Whenever a line contains "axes", include it in the count; reply with the number of such lines in the data and nothing else.

────────────────

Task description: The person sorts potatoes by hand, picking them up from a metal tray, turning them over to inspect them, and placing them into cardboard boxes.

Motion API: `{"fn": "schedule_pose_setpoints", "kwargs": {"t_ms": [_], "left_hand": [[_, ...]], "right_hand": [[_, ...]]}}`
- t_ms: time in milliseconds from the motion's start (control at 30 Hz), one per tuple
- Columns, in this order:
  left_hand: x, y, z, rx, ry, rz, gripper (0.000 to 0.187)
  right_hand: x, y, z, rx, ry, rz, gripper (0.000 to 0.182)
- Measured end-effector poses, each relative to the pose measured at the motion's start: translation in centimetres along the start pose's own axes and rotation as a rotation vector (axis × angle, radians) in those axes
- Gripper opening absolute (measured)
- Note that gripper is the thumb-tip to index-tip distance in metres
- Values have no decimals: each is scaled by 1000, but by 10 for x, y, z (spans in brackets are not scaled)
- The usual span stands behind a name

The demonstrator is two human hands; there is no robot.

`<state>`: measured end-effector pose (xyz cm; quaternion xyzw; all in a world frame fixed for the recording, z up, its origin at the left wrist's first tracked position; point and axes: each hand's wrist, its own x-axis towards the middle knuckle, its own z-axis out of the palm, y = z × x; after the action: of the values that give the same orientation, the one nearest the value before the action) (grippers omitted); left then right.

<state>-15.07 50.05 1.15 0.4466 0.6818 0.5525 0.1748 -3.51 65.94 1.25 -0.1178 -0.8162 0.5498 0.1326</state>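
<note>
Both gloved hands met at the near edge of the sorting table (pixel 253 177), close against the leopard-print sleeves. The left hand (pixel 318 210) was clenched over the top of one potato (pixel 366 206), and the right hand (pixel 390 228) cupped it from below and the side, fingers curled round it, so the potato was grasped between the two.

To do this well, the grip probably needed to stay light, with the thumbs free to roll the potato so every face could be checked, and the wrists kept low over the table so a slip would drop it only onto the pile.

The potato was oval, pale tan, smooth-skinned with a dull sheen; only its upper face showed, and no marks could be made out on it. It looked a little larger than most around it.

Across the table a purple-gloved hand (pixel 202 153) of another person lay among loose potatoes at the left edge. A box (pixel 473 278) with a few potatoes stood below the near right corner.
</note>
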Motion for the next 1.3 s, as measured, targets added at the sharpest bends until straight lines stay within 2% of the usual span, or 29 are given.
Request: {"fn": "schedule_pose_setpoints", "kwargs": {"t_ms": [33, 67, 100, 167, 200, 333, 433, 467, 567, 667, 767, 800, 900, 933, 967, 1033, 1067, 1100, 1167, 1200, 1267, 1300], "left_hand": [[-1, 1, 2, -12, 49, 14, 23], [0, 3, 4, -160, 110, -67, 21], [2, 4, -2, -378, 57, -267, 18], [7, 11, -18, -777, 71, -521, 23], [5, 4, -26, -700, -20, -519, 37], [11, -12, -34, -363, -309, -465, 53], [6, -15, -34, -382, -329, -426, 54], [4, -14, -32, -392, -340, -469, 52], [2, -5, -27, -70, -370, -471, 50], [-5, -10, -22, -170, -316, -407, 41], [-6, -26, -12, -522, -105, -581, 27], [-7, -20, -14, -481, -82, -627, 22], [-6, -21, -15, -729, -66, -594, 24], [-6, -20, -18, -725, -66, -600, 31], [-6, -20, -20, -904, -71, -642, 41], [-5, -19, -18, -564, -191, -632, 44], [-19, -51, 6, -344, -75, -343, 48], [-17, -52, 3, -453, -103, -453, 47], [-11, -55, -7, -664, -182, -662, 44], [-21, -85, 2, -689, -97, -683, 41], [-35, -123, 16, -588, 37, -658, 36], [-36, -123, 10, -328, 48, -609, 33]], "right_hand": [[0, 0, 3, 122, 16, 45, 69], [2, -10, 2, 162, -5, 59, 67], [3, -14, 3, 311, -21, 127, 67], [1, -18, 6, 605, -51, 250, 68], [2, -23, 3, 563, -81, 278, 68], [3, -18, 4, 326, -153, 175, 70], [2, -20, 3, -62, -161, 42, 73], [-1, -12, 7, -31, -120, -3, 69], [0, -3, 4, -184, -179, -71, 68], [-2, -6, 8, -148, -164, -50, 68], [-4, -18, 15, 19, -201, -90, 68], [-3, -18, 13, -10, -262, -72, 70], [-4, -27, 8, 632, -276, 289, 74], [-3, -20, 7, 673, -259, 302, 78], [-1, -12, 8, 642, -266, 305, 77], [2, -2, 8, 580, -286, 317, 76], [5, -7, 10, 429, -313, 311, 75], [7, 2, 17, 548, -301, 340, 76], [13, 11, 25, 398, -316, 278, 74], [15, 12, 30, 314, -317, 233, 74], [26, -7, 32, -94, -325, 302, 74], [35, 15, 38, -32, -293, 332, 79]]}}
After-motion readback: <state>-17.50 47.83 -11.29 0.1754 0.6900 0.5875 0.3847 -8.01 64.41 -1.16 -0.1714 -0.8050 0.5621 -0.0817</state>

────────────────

#### Output
2